REQUIRED ACTION: Filter the entries for the word "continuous". Copy each line in which it occurs.

━━ PROVIDED DATA ━━

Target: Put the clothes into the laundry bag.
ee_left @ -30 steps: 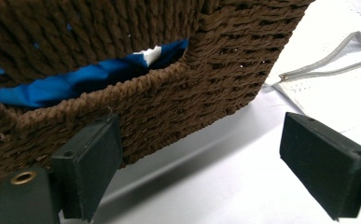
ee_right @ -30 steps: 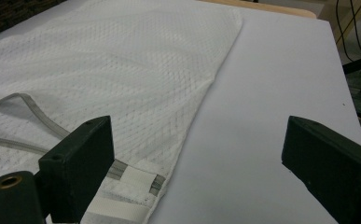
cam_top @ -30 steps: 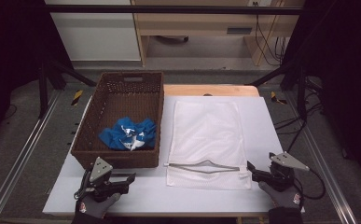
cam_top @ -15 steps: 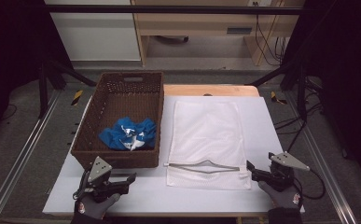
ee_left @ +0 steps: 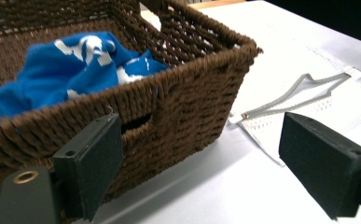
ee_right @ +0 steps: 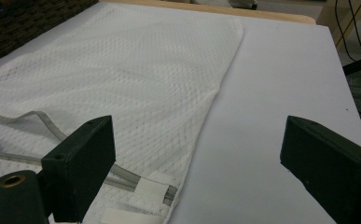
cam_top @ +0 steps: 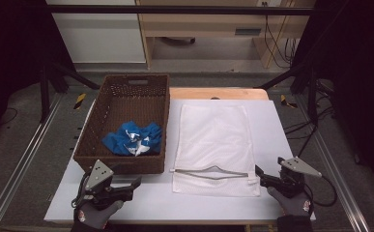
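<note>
1 basket (cam_top: 122,121), bench left edge | 1 blue cloth (cam_top: 134,138) inside | 1 mesh bag (cam_top: 214,145) centre | 2 grippers, left (cam_top: 126,187), right (cam_top: 263,177), near edge, jaws released, nothing grasped

Left gripper (cam_top: 126,186), held in a gloved left hand (cam_top: 93,215) at the near left corner, lies low and roughly level, its jaws spread wide with nothing between them, pointing right and slightly away. Right gripper (cam_top: 263,177), held in a gloved right hand (cam_top: 291,202) at the near right corner, lies equally low, jaws spread wide and empty, pointing left. The two grippers are well apart.
</note>
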Tool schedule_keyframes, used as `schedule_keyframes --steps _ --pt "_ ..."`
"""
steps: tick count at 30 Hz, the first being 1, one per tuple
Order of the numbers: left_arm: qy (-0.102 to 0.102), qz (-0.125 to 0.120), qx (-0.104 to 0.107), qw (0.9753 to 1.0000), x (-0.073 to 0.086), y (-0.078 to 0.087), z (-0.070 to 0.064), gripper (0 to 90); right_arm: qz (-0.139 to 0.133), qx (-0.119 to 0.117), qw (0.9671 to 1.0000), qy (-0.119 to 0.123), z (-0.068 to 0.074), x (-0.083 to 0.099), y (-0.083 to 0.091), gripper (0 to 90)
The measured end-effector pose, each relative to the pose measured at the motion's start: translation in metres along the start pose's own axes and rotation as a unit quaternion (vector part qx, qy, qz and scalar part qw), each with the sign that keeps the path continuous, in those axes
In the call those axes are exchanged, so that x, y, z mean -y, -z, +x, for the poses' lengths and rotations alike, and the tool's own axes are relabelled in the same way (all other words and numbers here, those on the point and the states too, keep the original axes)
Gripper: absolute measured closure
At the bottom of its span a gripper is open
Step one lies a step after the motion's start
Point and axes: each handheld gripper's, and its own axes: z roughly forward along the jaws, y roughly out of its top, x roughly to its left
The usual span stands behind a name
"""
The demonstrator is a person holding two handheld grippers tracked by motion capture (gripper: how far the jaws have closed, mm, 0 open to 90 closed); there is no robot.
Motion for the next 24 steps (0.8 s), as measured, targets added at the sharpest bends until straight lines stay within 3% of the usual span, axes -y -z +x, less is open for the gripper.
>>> schedule_keyframes --steps 11,24 --pt "-0.007 -0.025 -0.015 0.9996 -0.023 0.008 0.005 13.2 -0.007 -0.001 1.0000 0.004 0.002 -0.002 0.002 10.5" --pt "-0.002 -0.031 -0.029 0.9991 -0.041 0.003 0.015 13.0 -0.005 -0.002 1.0000 0.008 0.004 -0.002 0.001 10.1"
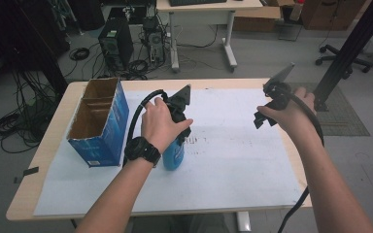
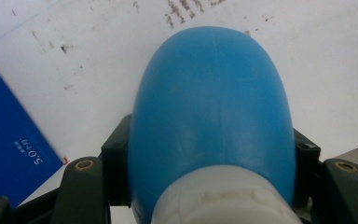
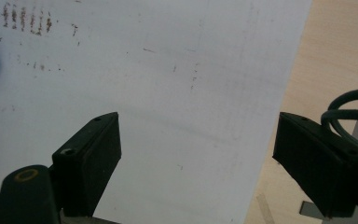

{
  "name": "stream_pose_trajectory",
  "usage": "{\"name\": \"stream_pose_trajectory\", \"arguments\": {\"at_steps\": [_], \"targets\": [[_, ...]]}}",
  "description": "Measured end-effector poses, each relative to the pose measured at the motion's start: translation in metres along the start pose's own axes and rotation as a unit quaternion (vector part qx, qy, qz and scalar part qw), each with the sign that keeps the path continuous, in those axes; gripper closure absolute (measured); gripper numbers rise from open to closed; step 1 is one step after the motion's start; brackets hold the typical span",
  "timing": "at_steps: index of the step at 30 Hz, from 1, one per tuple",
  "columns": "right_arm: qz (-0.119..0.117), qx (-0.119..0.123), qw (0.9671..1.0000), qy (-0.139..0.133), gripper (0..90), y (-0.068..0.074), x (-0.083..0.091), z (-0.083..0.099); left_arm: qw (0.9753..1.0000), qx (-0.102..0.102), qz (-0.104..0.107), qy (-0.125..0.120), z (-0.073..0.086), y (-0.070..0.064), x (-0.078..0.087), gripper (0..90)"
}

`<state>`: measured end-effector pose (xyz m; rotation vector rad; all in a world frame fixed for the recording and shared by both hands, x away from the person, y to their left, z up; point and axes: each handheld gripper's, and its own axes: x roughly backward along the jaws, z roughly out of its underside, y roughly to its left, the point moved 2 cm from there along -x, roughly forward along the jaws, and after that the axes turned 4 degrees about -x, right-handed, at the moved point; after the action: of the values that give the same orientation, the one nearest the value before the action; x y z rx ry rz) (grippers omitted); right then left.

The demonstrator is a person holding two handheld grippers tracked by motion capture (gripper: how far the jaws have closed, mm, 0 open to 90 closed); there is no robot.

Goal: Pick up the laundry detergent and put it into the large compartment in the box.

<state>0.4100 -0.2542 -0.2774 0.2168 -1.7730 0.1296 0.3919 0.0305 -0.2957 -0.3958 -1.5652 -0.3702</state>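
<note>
A blue bottle (image 1: 174, 156) with a white neck stands on the white paper sheet (image 1: 233, 165) near the table's middle. My left gripper (image 1: 178, 138) is shut on it from above, and the person's hand covers most of the jaws. In the left gripper view the blue bottle (image 2: 209, 102) bulges out between the two black jaws of the left gripper (image 2: 209, 161), which press on its sides just above the white neck (image 2: 223, 196). My right gripper (image 1: 264, 119) hovers over the sheet's right part. In its own view the right gripper (image 3: 198, 154) is open with nothing between its jaws.
An open blue cardboard box (image 1: 99, 121) with inner dividers stands at the left, close to the bottle. The wooden table edge (image 3: 340, 56) lies just right of the paper. A black frame post (image 1: 349, 48), computer towers and cables are beyond the table.
</note>
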Motion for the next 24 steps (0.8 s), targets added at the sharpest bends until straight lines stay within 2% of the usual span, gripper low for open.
{"name": "stream_pose_trajectory", "arguments": {"at_steps": [9,17,24], "targets": [[-0.002,0.0,1.0,-0.002,14.9,-0.001,0.008,-0.001,1.0,-0.003,0.0,-0.009,-0.002,0.0,0.026,37.6],[0.0,0.003,1.0,-0.002,14.9,-0.002,0.01,-0.002,1.0,-0.009,0.001,-0.001,-0.004,0.001,0.046,37.6],[0.001,0.001,1.0,-0.005,14.9,-0.004,0.015,-0.003,0.9999,-0.014,-0.003,-0.008,-0.006,0.001,0.066,37.6]]}}
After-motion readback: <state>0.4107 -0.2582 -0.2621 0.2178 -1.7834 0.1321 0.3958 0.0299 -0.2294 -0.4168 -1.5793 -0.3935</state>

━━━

ANSWER AREA:
The measured end-effector pose, each relative to the pose measured at the motion's start: translation in metres along the start pose's own axes and rotation as a unit quaternion (vector part qx, qy, qz and scalar part qw), each with the sign that keeps the path continuous, in those axes
  "description": "Measured end-effector poses, each relative to the pose measured at the motion's start: translation in metres along the start pose's own axes and rotation as a unit quaternion (vector part qx, qy, qz and scalar part qw), each with the sign that keeps the path continuous, in those axes; gripper closure absolute (measured); gripper numbers rise from open to closed; step 1 is one step after the motion's start; brackets hold the typical span",

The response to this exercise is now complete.